■ To do ■
Below are entries. Reproduce exactly the lines between the line holding "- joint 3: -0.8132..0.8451" and the line holding "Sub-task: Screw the", inclusive, and only those.

Dataset entries:
______

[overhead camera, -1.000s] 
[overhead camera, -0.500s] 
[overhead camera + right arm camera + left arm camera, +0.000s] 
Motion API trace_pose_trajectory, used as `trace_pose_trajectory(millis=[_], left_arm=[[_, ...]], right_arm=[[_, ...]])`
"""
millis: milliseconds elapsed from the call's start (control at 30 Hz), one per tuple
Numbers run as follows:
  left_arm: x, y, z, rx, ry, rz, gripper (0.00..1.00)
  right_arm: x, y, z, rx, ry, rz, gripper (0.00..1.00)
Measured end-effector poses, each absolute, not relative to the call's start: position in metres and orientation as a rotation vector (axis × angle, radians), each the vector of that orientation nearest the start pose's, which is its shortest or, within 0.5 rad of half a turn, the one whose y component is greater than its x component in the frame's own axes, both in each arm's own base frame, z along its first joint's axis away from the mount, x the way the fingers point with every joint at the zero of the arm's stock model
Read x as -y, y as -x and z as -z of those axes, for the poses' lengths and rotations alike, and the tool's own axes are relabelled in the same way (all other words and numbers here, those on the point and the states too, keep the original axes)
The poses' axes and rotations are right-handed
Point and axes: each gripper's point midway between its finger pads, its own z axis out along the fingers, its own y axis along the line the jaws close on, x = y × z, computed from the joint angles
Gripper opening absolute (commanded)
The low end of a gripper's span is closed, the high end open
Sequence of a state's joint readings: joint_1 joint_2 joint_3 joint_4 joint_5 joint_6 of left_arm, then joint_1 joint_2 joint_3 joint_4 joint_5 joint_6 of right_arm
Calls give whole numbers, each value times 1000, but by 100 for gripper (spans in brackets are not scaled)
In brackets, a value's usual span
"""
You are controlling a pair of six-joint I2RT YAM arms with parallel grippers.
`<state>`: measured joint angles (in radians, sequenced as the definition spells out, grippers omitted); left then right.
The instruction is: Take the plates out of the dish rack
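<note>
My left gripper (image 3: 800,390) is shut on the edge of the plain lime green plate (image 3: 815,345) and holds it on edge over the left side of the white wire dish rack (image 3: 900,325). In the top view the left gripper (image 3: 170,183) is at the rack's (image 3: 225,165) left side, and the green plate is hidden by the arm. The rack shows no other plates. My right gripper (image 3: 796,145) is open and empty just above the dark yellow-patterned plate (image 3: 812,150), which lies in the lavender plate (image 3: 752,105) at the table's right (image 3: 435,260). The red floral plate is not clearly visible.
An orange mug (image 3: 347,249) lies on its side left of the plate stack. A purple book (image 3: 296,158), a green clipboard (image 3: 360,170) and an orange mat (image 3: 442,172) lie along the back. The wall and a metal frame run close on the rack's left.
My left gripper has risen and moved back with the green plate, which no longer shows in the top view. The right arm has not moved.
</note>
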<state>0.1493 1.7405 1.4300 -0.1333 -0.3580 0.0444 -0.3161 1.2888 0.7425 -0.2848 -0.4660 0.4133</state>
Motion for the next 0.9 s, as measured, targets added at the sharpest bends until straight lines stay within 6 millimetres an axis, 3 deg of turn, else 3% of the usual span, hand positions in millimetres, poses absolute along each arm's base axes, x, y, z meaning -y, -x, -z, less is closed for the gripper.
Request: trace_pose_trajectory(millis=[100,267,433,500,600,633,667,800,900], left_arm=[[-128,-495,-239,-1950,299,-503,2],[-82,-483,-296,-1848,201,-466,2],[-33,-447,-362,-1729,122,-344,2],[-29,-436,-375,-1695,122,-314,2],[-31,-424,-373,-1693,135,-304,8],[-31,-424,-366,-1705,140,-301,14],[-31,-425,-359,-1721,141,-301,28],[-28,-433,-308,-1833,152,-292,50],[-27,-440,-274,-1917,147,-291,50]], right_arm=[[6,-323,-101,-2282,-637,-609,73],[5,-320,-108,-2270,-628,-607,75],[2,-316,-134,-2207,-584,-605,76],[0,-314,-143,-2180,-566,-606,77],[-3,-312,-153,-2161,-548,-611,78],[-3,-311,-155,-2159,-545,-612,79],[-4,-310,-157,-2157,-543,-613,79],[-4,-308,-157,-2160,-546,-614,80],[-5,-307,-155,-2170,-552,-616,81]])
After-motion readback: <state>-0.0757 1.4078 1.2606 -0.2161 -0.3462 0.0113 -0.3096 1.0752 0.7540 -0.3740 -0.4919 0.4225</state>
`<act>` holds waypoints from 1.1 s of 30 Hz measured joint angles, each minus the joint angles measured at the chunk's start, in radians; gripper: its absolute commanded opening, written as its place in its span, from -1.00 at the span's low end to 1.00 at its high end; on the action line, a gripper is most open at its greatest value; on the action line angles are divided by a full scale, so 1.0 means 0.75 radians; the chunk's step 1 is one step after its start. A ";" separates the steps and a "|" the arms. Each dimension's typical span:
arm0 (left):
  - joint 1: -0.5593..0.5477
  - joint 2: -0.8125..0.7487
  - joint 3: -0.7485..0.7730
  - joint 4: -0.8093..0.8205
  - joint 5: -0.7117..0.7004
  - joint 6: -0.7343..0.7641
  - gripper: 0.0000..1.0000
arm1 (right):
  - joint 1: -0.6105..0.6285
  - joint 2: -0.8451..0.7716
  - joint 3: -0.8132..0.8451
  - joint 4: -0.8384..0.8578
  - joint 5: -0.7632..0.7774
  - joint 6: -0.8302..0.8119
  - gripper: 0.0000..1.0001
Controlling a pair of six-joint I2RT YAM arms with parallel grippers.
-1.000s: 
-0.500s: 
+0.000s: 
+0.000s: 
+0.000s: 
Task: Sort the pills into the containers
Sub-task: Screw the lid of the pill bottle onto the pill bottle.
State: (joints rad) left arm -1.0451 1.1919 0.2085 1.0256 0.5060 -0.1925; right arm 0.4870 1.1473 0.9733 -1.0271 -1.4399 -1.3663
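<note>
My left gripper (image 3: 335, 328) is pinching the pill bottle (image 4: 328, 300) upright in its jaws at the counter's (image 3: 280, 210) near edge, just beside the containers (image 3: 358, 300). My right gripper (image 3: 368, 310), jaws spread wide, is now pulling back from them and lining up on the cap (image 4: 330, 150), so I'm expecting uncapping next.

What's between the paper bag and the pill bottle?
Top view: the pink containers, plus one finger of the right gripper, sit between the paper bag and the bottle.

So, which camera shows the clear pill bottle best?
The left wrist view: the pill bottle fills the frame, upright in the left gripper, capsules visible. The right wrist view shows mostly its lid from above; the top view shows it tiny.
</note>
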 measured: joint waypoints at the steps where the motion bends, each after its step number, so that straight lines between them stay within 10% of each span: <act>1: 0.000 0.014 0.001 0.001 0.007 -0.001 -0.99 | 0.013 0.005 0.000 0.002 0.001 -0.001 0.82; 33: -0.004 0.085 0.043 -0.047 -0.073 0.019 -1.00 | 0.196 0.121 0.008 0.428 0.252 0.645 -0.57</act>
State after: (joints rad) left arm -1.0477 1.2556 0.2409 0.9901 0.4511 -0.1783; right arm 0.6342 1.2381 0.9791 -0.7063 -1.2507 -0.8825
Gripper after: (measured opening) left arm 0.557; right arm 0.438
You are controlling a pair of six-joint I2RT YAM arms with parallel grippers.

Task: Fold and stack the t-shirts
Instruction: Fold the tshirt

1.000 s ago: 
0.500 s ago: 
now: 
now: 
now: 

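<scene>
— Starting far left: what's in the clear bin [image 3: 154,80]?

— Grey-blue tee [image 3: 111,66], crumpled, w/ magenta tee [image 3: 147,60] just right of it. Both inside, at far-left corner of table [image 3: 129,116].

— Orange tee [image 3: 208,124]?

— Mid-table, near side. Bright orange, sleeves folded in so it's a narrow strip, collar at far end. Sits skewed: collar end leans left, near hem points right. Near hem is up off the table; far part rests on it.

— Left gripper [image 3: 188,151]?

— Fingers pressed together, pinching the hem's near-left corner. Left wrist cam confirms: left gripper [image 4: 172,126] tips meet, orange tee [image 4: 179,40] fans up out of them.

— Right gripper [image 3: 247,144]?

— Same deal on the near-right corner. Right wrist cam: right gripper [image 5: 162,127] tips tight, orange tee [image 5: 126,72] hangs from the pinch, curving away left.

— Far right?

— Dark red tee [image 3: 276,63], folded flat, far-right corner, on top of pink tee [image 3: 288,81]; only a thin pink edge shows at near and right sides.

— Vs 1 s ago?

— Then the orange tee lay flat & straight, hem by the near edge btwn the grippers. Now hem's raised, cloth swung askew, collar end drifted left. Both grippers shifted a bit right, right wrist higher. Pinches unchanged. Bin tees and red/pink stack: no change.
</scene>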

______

■ Output for this exercise ■
  - joint 3: -0.8132..0.8451
  - joint 4: -0.8384..0.8578
  - joint 5: -0.7632..0.7774
  - joint 6: -0.8302..0.8119
  - gripper: 0.0000..1.0001
Controlling a pair of six-joint I2RT YAM arms with parallel grippers.
-1.000s: 
-0.500s: 
+0.000s: 
+0.000s: 
+0.000s: 
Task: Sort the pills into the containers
Sub-task: Screw the lid of the pill bottle onto the pill bottle.

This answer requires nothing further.